What is being asked: For the records below, please print exactly and only the lines from the one with "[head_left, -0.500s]" down to the one with "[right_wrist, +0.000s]", both ends included, omitting the pictures.

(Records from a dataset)
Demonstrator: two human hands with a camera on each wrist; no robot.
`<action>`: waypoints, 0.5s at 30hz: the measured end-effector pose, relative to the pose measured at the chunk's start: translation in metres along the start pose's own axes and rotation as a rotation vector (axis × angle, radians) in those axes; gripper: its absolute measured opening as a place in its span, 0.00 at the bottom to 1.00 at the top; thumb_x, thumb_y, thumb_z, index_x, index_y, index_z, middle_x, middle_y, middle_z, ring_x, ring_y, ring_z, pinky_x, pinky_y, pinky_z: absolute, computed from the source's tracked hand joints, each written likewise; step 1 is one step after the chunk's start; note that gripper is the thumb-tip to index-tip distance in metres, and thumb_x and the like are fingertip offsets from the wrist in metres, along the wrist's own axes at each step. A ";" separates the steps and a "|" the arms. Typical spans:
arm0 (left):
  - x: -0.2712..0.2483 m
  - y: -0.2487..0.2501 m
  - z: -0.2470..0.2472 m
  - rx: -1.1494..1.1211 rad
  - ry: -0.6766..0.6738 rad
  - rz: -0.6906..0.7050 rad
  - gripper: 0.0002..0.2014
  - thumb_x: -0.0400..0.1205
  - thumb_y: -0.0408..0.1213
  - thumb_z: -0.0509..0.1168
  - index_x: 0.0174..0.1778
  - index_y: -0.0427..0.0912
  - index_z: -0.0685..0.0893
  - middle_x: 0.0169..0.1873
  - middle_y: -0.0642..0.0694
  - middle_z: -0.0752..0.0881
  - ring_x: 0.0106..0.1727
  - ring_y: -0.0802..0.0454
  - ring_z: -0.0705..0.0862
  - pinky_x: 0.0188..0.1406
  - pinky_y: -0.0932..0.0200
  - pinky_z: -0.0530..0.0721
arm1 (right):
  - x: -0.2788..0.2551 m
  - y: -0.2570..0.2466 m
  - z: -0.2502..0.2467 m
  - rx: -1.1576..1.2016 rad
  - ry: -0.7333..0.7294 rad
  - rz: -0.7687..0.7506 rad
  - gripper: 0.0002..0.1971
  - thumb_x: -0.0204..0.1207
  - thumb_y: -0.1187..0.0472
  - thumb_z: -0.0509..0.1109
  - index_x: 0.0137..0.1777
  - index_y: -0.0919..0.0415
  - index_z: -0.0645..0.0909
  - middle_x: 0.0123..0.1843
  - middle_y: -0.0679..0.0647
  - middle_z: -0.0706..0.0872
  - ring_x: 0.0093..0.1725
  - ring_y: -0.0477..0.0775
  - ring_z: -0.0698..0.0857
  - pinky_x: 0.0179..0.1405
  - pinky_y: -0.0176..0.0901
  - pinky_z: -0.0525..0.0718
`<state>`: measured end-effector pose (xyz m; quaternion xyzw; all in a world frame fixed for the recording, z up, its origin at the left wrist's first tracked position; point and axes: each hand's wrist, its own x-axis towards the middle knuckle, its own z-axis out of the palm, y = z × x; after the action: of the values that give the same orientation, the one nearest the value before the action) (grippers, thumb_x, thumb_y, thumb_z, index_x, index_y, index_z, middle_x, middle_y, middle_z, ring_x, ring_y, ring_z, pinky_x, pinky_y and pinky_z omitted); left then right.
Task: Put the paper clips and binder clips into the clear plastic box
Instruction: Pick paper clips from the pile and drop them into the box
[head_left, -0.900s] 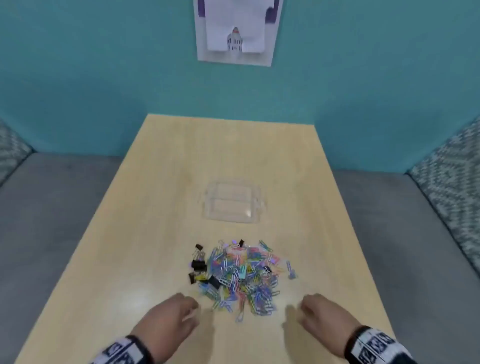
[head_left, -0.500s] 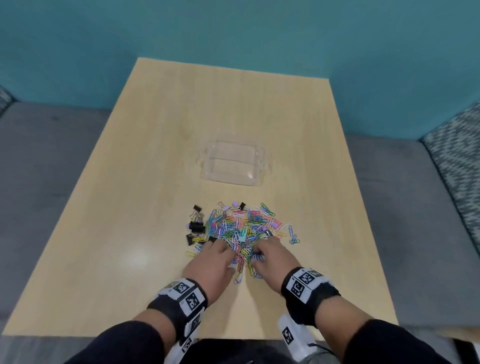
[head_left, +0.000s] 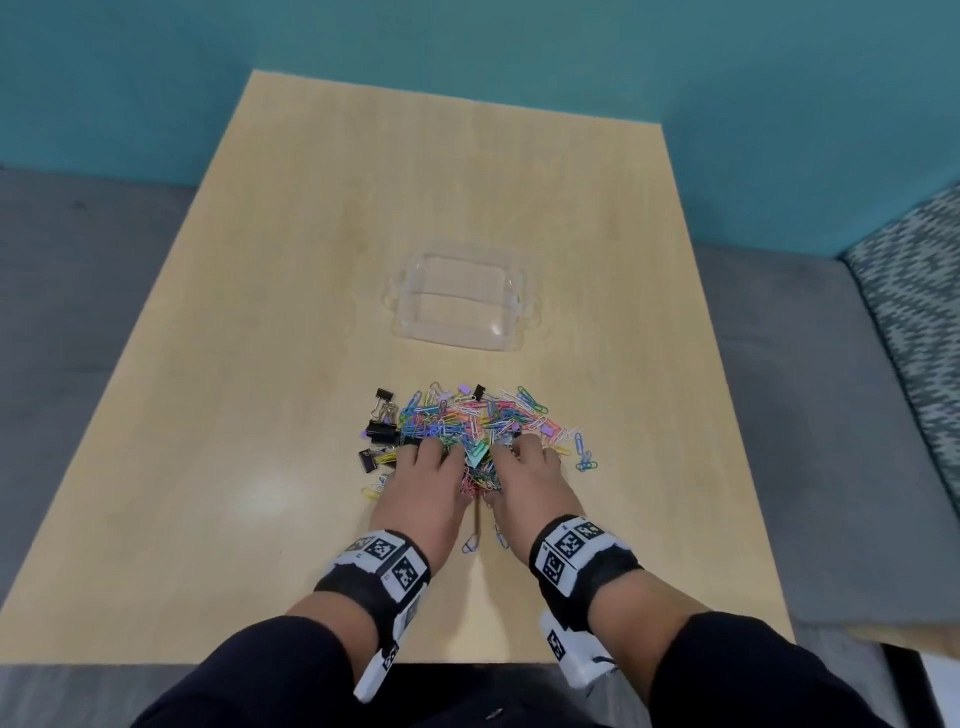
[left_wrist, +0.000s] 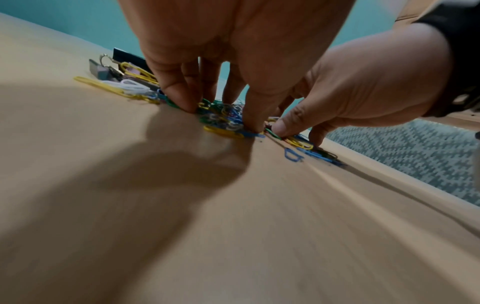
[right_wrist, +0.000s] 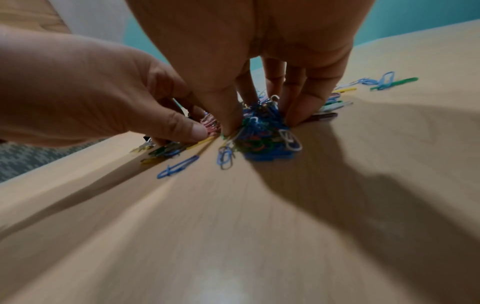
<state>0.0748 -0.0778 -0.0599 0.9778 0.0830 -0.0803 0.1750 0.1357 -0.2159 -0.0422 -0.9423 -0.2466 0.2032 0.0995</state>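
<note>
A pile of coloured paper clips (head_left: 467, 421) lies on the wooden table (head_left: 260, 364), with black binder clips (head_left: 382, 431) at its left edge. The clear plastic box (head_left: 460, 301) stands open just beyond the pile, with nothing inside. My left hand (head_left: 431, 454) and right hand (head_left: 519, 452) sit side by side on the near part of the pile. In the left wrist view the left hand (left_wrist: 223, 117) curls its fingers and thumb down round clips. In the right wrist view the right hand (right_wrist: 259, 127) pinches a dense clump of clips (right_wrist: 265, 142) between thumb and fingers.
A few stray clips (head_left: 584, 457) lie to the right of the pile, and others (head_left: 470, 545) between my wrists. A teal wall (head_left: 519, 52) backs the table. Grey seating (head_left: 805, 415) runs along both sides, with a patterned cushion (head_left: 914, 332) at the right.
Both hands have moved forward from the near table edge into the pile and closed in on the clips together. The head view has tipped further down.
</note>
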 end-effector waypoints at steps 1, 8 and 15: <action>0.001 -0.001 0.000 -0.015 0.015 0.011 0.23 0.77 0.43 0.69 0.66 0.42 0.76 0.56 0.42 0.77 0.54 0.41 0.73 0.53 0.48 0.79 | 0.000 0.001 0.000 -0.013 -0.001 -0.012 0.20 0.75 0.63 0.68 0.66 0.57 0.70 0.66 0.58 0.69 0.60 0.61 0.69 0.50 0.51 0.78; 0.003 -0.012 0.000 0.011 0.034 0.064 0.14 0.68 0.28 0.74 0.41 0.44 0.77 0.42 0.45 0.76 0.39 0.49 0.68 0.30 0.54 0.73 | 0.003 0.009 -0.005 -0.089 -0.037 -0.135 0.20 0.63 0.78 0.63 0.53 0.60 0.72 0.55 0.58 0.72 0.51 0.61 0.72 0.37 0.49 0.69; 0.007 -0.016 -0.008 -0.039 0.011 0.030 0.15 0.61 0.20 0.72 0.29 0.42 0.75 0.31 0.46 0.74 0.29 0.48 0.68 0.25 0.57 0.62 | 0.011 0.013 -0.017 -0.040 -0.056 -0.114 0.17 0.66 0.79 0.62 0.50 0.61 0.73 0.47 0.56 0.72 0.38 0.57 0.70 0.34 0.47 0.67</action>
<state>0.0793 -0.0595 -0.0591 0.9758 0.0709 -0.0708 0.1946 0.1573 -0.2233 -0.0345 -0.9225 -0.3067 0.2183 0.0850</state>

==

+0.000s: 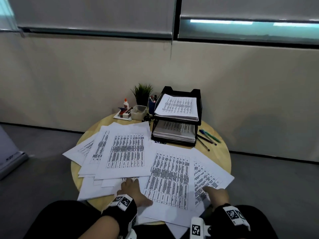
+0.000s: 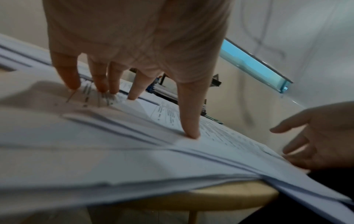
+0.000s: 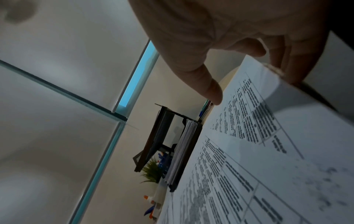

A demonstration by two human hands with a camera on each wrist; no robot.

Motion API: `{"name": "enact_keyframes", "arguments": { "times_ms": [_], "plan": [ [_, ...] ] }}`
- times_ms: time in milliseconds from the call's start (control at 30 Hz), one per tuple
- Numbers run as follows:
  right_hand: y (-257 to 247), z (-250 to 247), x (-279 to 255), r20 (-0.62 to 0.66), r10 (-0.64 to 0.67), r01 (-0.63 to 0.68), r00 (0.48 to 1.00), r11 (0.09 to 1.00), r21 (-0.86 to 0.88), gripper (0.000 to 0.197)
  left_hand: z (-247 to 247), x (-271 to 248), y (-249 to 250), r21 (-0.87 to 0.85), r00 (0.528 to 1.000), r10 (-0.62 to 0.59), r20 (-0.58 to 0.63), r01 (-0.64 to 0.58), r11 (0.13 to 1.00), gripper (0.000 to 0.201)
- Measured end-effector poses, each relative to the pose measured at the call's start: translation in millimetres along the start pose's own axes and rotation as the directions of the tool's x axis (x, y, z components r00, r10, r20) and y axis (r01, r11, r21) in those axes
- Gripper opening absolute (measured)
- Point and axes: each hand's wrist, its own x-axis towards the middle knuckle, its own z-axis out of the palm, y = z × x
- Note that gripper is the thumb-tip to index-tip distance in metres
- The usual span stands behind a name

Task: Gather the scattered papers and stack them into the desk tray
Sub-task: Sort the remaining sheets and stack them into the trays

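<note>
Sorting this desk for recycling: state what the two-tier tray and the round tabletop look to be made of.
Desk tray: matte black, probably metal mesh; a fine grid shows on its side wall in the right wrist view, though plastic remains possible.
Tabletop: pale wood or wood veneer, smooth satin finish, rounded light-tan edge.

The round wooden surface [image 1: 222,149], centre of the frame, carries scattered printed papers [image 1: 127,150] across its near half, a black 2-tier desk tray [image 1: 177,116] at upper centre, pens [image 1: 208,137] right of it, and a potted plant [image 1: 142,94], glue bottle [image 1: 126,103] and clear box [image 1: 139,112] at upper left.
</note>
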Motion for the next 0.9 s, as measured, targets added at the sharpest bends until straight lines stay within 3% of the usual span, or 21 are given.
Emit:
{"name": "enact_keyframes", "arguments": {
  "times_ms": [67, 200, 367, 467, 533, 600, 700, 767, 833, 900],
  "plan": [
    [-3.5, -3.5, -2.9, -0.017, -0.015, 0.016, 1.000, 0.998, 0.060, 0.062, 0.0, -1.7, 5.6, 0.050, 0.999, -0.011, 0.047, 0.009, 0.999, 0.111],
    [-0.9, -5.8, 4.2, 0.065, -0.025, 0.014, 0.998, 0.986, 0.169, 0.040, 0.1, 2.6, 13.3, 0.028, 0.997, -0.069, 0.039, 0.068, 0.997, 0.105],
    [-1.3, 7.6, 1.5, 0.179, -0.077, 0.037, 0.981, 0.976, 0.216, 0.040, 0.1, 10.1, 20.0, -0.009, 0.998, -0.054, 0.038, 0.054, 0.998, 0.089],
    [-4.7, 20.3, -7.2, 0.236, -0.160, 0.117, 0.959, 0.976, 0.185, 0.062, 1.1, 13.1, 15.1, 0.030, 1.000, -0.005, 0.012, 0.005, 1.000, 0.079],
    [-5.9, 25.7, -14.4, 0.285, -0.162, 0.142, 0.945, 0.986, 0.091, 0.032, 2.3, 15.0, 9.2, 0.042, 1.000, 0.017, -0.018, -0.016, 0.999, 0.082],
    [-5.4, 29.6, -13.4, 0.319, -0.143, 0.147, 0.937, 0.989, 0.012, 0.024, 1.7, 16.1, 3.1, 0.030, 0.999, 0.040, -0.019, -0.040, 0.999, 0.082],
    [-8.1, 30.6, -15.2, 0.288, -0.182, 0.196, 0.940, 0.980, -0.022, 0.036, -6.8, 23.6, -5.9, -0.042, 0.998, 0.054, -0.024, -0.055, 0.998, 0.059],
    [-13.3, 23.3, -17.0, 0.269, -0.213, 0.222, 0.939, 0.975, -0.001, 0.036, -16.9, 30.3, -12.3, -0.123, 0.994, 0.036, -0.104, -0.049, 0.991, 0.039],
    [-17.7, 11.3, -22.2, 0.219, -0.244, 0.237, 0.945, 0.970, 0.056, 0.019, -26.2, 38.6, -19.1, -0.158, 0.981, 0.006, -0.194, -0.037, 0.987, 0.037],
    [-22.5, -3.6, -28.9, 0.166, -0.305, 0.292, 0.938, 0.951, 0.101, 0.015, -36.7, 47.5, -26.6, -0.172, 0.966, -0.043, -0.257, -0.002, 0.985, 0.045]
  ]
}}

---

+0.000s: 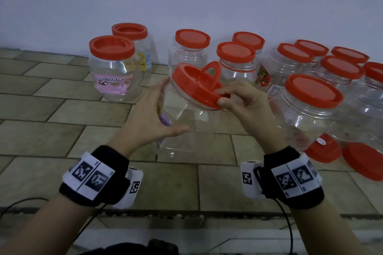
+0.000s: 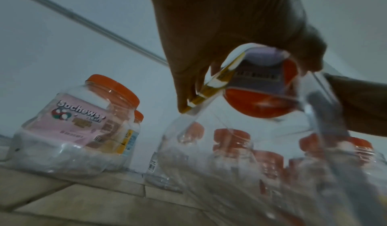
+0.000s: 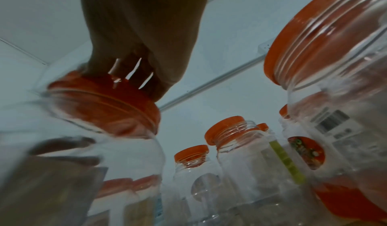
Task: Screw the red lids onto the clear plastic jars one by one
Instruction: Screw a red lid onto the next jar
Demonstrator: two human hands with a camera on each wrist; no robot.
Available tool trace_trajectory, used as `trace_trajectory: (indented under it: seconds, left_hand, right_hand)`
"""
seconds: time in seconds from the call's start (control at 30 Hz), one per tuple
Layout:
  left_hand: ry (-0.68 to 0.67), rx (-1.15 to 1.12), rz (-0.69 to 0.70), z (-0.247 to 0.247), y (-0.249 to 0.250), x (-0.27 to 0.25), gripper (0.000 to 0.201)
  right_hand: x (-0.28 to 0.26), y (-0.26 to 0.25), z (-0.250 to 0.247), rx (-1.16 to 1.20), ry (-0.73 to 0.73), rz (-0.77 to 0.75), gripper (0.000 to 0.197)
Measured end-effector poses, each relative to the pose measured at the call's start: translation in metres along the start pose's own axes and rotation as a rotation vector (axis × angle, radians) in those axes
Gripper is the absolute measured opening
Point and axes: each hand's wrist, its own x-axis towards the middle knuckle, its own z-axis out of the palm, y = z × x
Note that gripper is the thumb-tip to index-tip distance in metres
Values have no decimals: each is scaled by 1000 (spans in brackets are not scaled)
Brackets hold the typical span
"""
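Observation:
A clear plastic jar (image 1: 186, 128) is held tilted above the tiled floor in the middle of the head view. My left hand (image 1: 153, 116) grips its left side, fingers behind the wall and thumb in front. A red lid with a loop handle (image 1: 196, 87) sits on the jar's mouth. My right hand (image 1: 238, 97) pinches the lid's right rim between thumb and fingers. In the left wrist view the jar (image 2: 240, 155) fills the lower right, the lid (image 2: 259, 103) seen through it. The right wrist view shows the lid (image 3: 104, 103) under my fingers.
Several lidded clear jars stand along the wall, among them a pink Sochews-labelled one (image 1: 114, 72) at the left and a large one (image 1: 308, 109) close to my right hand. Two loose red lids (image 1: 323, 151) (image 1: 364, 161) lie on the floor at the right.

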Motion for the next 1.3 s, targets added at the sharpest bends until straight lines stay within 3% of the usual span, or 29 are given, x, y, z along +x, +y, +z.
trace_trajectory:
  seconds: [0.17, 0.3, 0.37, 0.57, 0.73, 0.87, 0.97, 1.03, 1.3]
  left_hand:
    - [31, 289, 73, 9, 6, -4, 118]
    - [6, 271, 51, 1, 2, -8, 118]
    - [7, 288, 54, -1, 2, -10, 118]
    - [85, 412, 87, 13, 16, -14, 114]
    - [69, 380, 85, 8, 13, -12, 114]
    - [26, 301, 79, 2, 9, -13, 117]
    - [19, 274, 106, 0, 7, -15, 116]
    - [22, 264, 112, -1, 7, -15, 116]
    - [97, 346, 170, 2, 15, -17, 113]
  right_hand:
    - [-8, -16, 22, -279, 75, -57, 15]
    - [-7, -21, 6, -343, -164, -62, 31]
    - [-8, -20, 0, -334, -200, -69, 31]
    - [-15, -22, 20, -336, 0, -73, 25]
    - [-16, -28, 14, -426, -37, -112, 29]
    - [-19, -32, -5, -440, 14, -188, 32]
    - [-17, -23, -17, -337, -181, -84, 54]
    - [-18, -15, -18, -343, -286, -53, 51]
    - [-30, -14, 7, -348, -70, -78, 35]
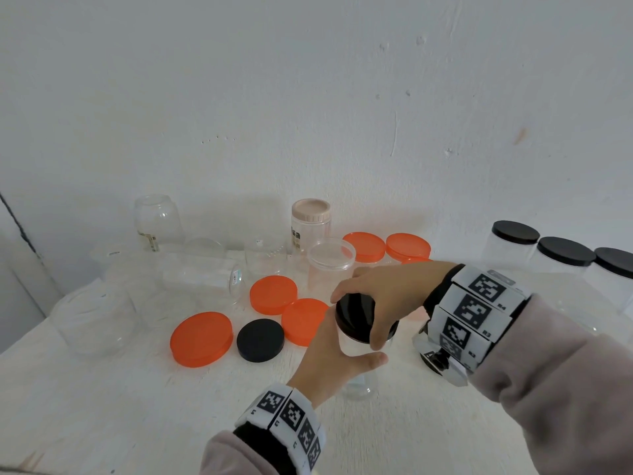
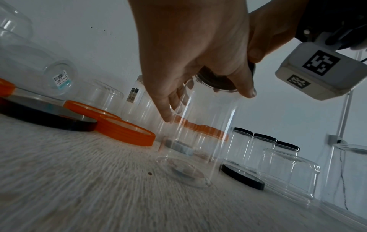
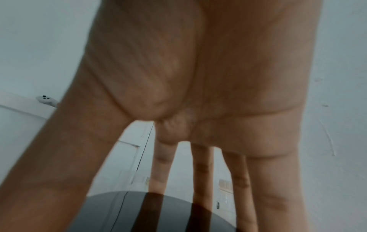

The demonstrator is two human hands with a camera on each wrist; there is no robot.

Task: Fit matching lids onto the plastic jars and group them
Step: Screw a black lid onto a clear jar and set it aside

Solution to the problem:
[head_left, -0.500s] 
[head_left, +0.000s] 
[left_wrist, +0.000s] 
[right_wrist, +0.000s] 

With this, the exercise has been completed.